- Your instructions
Whenever the word "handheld" shows up in a line of the data, copy that line.
──────── Data extracts
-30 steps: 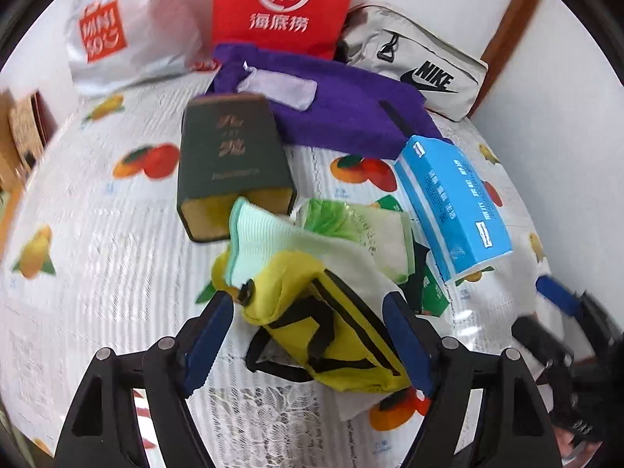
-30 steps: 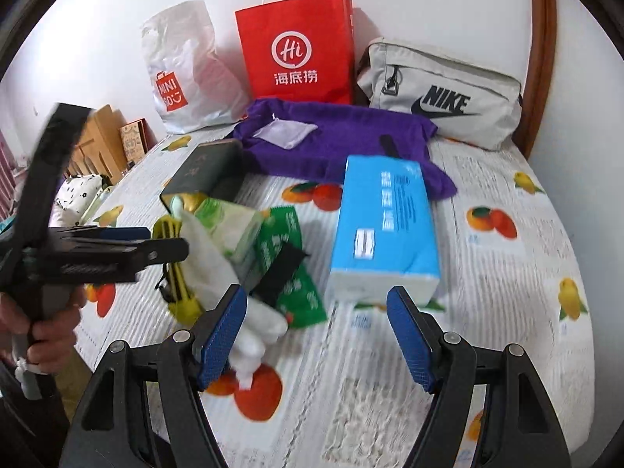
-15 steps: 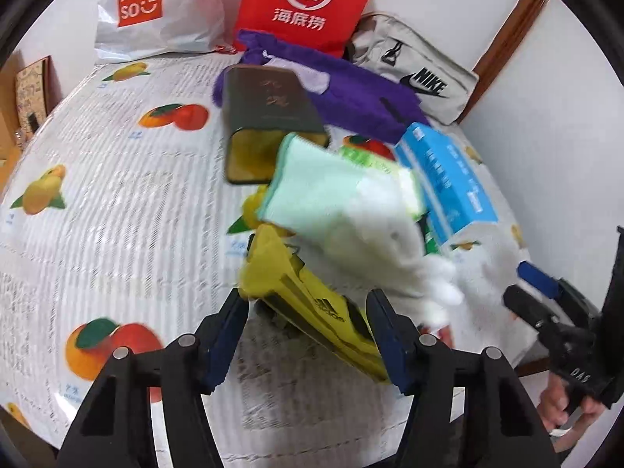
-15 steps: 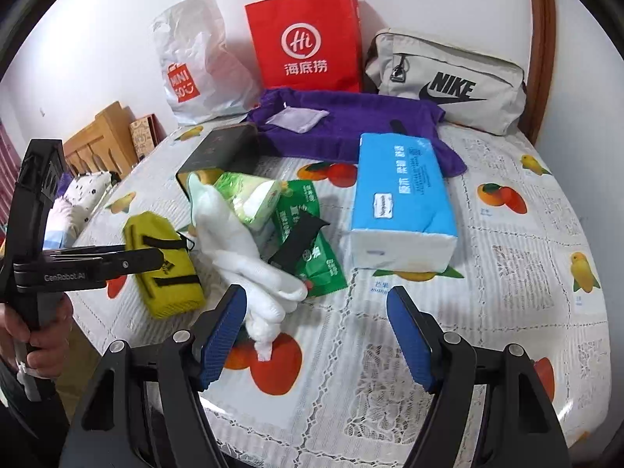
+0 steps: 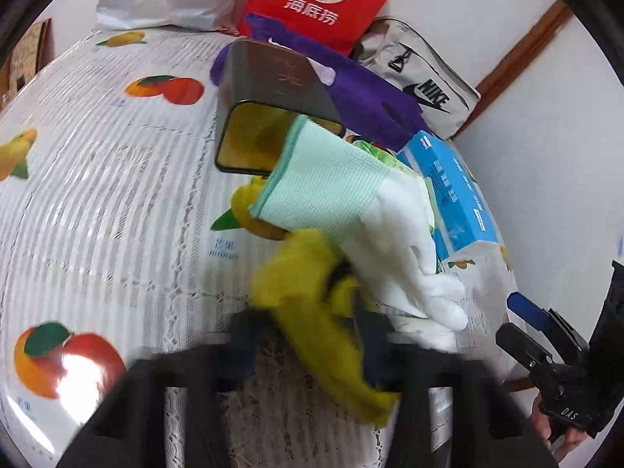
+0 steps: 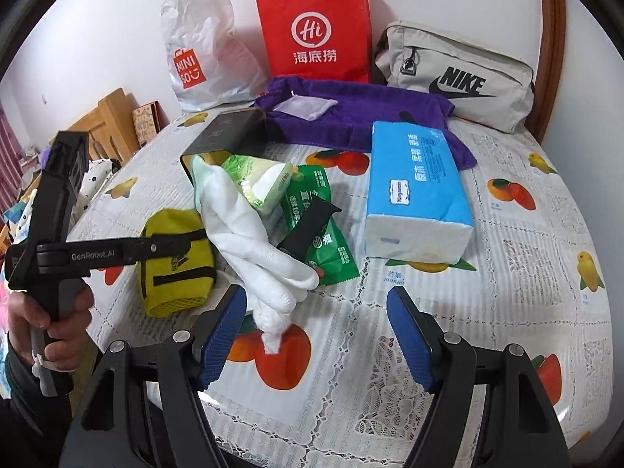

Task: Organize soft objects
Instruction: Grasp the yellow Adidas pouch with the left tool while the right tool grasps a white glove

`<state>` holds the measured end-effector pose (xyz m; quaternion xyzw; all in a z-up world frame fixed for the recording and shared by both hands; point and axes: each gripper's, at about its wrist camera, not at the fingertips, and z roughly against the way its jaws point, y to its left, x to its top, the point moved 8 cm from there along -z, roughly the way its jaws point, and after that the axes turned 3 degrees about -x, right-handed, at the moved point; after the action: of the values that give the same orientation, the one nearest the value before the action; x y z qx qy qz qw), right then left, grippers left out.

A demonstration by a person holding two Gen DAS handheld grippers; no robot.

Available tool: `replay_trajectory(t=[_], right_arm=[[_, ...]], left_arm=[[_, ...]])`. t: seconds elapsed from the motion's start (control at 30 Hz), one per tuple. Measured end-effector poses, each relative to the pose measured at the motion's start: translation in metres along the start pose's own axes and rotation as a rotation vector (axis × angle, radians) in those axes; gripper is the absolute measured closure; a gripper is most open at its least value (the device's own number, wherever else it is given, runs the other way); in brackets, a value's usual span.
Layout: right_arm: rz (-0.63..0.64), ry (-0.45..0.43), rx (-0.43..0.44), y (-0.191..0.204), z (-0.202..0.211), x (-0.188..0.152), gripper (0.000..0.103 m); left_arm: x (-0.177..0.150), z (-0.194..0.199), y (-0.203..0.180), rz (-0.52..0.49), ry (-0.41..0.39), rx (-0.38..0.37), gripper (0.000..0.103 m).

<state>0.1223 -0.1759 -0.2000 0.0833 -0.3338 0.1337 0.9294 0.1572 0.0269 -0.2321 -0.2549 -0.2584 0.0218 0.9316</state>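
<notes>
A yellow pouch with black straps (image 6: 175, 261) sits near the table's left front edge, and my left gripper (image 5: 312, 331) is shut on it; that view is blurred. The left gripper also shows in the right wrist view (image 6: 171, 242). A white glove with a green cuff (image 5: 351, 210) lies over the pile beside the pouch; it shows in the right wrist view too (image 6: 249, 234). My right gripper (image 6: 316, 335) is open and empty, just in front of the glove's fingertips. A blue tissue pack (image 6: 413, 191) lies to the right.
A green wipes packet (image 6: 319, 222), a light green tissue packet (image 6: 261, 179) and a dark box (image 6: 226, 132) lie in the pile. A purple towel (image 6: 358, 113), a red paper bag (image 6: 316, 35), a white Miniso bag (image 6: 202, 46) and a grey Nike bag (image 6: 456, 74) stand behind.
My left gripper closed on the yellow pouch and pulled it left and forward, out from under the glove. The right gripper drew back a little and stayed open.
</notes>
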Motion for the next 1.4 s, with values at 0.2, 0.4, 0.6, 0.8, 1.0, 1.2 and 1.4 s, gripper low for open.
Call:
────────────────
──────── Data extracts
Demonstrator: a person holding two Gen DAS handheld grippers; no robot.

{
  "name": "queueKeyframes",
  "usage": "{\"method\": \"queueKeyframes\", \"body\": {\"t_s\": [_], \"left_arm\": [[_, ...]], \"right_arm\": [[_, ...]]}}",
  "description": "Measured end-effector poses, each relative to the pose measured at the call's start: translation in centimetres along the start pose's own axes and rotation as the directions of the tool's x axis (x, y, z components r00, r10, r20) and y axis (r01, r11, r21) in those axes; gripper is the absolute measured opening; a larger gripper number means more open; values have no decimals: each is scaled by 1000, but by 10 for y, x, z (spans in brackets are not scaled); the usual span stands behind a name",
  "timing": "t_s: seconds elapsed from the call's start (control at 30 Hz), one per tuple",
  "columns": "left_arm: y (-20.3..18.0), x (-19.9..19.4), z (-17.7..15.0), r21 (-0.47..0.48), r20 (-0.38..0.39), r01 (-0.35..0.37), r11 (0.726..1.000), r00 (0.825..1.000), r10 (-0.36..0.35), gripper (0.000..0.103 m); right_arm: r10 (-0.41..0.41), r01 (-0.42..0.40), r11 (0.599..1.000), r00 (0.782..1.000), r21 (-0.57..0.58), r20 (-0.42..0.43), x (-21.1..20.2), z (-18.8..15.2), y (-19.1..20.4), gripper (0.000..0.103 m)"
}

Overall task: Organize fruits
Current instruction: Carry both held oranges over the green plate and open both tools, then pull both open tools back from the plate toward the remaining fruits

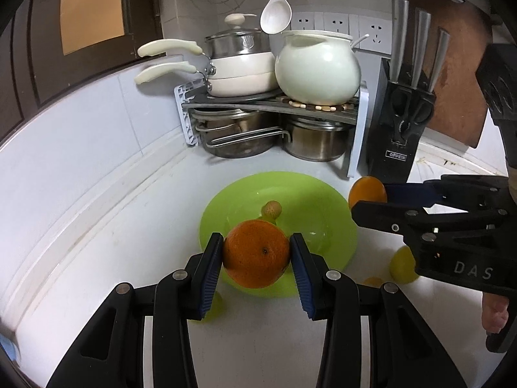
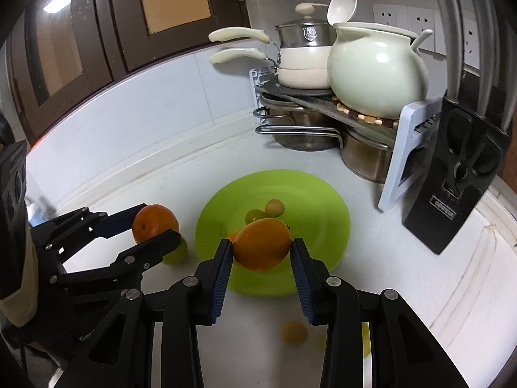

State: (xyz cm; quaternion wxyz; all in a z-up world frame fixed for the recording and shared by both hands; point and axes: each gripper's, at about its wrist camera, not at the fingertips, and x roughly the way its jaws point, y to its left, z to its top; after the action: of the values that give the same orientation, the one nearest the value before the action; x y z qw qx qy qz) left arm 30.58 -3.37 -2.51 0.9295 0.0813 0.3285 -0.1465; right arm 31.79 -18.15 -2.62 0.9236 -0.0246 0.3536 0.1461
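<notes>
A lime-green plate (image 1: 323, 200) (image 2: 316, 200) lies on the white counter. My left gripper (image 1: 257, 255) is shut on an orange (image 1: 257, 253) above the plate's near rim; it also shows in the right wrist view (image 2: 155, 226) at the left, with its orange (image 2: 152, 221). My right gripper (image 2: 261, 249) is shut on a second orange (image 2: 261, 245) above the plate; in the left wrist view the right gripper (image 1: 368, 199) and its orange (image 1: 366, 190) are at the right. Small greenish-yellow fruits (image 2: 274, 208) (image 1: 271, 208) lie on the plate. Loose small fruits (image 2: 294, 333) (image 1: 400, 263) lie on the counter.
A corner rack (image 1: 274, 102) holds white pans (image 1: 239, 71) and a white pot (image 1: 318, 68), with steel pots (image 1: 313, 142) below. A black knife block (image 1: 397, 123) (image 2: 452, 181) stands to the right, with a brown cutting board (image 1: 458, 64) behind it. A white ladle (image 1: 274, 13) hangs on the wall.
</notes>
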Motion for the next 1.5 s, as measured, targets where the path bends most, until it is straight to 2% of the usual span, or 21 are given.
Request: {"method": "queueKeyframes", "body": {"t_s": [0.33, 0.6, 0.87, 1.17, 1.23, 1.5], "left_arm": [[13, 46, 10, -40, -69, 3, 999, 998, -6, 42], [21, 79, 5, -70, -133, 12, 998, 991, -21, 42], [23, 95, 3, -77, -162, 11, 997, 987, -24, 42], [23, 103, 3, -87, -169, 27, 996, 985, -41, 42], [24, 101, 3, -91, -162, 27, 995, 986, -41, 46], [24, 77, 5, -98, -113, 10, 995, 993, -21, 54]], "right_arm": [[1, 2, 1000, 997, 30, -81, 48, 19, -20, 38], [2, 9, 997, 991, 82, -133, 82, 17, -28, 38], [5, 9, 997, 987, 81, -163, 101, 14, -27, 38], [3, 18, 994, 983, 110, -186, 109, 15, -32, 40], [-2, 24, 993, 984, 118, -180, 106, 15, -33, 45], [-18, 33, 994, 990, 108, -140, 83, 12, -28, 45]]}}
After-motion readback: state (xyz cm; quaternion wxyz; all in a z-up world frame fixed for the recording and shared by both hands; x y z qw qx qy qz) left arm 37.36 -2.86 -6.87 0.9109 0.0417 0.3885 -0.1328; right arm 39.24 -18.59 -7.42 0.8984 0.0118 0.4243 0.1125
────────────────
- Written response
A demonstration by a person holding two Gen DAS handheld grippers; no robot.
Demonstrator: a person holding two Gen DAS handheld grippers; no robot.

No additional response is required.